The literary road not taken perhaps matter for the biographer. However, I am not a biographer. The literary pretensions of Telfer, his love of reading, his dreams of living by his pen, order the thoughts and feelings that make it into his diary, and by extension shape the ways in which Telfer saw the world that he lived in at this particular historical moment.
That is not to say that he always saw the world like this. The heavy, violent ink blots censoring sentence after sentence, indicate the presence of another Telfer who returns to alter the shape and meaning of this diary. The self-censorship that appears highlights the temporal disjuncture of the diary. Past, present and future Telfers jump out at me, vying for my affection, in the hope that I – the historian – will present their version of William Telfer.

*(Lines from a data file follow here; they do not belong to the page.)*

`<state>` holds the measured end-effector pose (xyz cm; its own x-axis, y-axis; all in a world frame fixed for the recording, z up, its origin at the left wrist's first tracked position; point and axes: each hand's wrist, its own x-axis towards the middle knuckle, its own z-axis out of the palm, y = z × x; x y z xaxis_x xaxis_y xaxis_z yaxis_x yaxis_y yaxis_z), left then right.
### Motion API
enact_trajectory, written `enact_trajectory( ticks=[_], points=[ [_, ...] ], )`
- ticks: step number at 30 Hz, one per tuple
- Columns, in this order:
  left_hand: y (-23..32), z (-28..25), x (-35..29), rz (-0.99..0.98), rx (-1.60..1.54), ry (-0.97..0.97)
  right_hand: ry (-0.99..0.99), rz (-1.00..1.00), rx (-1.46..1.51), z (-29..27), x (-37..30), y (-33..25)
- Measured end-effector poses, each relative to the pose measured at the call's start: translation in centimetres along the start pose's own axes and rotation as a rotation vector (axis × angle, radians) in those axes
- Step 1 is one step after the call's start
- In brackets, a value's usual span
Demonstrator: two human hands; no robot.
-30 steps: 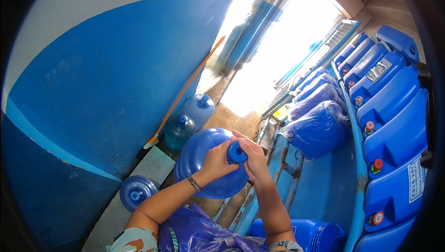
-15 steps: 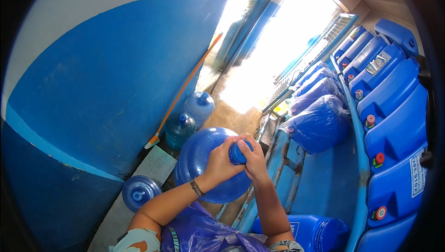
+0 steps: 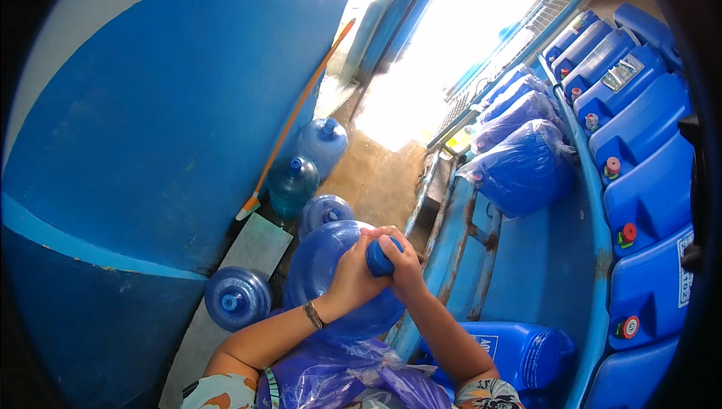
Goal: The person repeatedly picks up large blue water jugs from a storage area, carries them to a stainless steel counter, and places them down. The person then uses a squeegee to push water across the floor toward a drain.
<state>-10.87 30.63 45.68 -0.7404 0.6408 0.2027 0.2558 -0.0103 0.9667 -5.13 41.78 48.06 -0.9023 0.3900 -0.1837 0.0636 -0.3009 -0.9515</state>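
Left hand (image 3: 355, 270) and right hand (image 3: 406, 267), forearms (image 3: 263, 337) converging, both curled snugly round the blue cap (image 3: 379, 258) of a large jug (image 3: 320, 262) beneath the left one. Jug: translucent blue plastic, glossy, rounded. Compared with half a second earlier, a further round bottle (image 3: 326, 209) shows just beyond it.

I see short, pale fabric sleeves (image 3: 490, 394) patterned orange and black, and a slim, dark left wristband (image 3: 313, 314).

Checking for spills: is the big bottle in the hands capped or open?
Apparently capped: a blue cap tops the big bottle, between the left hand and right hand. Whether it is tight, I cannot tell.
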Motion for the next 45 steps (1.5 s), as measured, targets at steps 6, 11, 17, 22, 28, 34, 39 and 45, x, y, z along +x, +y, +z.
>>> enact_trajectory(
  ticks=[6,11,17,22,28,34,39,45],
  points=[
    [-0.4,-0.1,-2.1,0.125,-0.193,0.012,-0.024,-0.012,0.129,0.5,-1.5,0.5],
    [-0.4,1.0,-3.4,-0.009,-0.140,0.199,0.010,0.013,0.068,1.3,-1.8,1.0],
    [-0.9,1.4,-3.0,-0.099,-0.211,0.217,0.045,0.019,-0.103,0.9,-1.4,1.7],
    [-1.3,0.8,-1.8,-0.052,-0.360,0.193,-0.184,-0.166,-0.083,-0.7,-1.2,2.6],
    [-4.2,-0.8,-0.4,-0.314,-0.703,-0.006,-0.111,-0.220,-0.508,-0.8,-0.5,3.1],
    [-19.7,-13.7,-3.4,-0.125,0.510,0.161,0.028,-0.260,-0.495,-0.6,1.5,1.8],
    [-31.2,-18.0,-19.1,-1.296,0.787,-0.299,0.238,-0.417,-0.520,-3.2,3.2,-0.7],
    [-32.4,-16.5,-19.7,-1.036,0.873,-0.009,0.545,-0.538,-0.379,-7.7,4.6,-2.8]
  ],
)
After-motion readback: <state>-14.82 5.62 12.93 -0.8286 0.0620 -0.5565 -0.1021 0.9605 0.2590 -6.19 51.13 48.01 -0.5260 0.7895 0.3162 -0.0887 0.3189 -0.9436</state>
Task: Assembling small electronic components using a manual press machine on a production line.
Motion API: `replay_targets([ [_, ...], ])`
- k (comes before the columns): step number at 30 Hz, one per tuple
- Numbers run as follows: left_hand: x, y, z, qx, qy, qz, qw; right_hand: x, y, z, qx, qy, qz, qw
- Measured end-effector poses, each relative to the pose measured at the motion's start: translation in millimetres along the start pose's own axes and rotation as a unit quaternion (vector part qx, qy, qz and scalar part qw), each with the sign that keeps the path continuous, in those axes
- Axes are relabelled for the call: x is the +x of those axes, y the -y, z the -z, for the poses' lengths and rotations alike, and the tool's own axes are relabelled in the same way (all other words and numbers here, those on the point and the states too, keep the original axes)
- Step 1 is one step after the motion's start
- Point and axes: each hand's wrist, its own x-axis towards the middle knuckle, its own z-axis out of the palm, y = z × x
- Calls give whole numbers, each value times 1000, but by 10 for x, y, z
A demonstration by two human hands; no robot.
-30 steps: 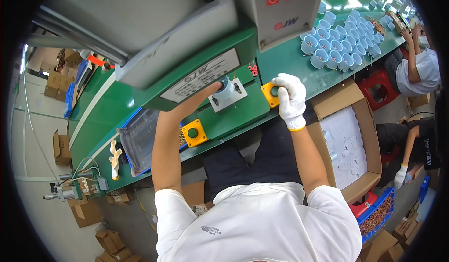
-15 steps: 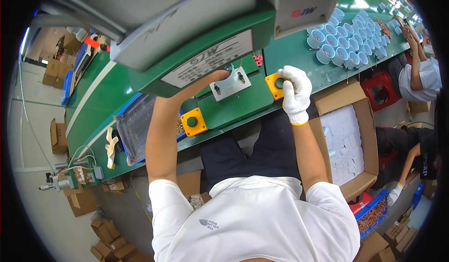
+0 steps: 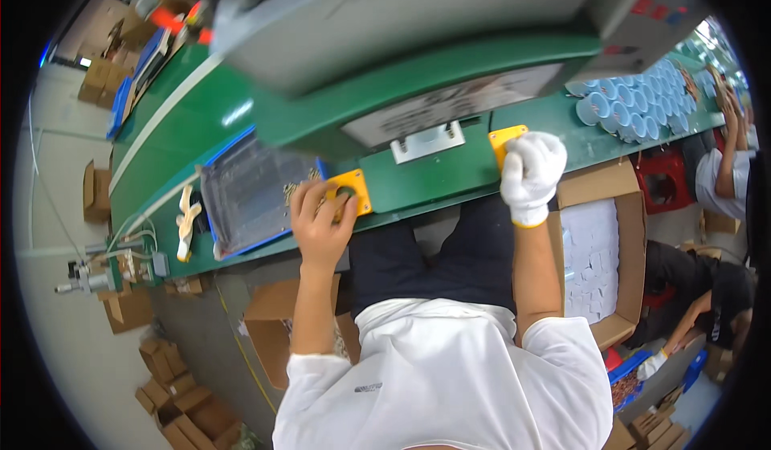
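My bare left hand (image 3: 320, 223) rests at the left yellow button box (image 3: 359, 188), fingers bent and apart, the thumb by its dark round button. In a white knit glove, my right hand (image 3: 533, 171) is curled over the right yellow button box (image 3: 504, 140), covering its button; its palm is hidden. Between the boxes, a metal fixture plate (image 3: 430, 143) sits on the green machine base (image 3: 434, 179). Above it, the large green and grey press head (image 3: 426, 81) hides whatever stands on the plate.
A blue-rimmed tray (image 3: 245, 201) and a cream glove (image 3: 186, 223) lie left. Many light-blue cups (image 3: 634, 105) stand at the far right. An open carton (image 3: 594, 265) of white pieces is beside my right arm. Other people work at the right, near a red stool (image 3: 662, 179).
My left hand has come back from the light-blue cup on the fixture to the left button box. My right hand stays at its box, more curled. The view has shifted.
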Motion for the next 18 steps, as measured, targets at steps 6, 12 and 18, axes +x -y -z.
replay_targets([
  [6, 302, 199, 325, -85, 126, 28, 988, -311, -253, -57, 177, -45, -76, 980],
  [12, -16, 1032, 923, 7, 292, 365, 884, -568, -331, -109, 184, -80, -112, 973],
  [18, -55, 1051, 838, 46, 312, 345, 884, -499, -280, -74, 54, -44, -33, 997],
])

Predictably, I was drawn to these blotches first. The inevitable step for the arrogant historian who seeks to uncover a hidden, an inaccessible past. In doing so I ignored the pages upon pages of daily life that Telfer had left – his walks, incessant, around Chorlton-on-Medlock and Moss Side, his almost daily trips to the scout hut, ‘The Wigwam’ – too old to scout, Telfer found solace in the homo-social world of the Old Scout Association – his familial arguments, his strained friendships, his strange and contradictory opinions on politics, war and social change. All this receded and blurred as my attention – my excitement – was towards that which I couldn’t see.
However, the more I read, the more the blotches turned my attention to what was still there, hidden in plain sight. Telfer seemed to admire the male form, especially young male bodies. A cutting from July of boys enjoying the sun by jumping in the canal is accompanied with the caption, “I would like to have seen them”. As young Clerks enter Telfer’s office, the diary stops and takes three or four lines to describe the boy stood before us.

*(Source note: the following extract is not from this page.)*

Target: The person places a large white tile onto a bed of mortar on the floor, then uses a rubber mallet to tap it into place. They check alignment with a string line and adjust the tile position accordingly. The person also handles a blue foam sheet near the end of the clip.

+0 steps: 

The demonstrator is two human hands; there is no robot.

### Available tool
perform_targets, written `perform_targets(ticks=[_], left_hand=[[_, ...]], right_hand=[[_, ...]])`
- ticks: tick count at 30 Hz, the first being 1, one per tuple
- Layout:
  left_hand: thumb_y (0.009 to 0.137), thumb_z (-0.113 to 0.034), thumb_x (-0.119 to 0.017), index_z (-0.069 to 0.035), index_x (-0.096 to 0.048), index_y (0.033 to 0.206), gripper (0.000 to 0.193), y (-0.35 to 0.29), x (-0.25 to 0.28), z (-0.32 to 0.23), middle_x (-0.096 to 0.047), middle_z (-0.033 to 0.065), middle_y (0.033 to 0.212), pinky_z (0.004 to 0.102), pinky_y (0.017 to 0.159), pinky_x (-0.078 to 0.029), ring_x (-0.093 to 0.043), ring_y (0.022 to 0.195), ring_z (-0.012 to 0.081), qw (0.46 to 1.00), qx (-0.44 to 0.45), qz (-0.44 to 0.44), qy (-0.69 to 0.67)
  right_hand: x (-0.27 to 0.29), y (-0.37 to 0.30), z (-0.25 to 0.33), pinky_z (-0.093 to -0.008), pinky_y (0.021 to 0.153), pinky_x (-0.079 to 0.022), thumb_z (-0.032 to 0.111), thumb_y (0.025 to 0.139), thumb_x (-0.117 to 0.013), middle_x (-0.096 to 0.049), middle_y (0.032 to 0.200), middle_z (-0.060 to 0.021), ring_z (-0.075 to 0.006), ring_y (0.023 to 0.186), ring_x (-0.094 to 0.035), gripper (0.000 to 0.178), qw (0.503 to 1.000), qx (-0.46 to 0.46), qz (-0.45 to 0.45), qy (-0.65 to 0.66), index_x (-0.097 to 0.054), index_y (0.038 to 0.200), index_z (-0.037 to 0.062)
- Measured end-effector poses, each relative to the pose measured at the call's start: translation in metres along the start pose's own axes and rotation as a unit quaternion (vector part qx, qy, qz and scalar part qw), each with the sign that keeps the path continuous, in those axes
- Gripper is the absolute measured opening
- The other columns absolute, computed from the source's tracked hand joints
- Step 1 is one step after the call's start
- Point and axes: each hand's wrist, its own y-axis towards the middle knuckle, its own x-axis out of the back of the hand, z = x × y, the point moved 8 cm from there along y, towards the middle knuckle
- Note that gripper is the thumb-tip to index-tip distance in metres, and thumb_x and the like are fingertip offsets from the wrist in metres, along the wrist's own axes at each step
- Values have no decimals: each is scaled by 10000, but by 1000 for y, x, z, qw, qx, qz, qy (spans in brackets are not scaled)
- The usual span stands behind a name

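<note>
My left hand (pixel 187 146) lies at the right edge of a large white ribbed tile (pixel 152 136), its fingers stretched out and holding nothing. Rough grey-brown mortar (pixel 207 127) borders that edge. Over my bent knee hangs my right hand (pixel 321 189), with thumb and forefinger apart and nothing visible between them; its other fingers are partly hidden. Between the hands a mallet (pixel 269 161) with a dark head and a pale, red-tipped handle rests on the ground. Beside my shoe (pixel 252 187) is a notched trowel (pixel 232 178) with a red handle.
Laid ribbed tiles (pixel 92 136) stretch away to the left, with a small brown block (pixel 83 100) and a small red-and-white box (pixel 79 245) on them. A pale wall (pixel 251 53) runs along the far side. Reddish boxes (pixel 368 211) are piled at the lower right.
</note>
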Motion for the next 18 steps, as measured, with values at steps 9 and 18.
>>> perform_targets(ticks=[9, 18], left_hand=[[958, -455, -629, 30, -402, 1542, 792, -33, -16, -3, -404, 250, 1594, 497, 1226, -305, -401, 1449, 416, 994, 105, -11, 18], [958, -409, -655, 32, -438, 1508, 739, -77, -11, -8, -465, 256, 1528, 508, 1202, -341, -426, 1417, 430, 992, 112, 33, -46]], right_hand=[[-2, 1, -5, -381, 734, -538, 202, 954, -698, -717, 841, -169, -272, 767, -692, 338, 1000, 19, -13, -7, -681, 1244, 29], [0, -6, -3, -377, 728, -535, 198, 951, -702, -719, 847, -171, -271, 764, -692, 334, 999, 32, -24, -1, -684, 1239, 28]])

It is here where the blotches appear startlingly, and the boys vanish into unwritten desires now lost. These blotches present a visible indication of past desires that Telfer doesn’t want me to see. I could try and name these, but the boundaries between admiration and attraction are so blurred as to highlight the very fiction of the categories between bonds of friendship and something more sexual. Indeed, I don’t think 1914 Telfer had any conception of a coherent difference between friendship and attraction, something older Telfer imposes onto the diary through his nervous editing.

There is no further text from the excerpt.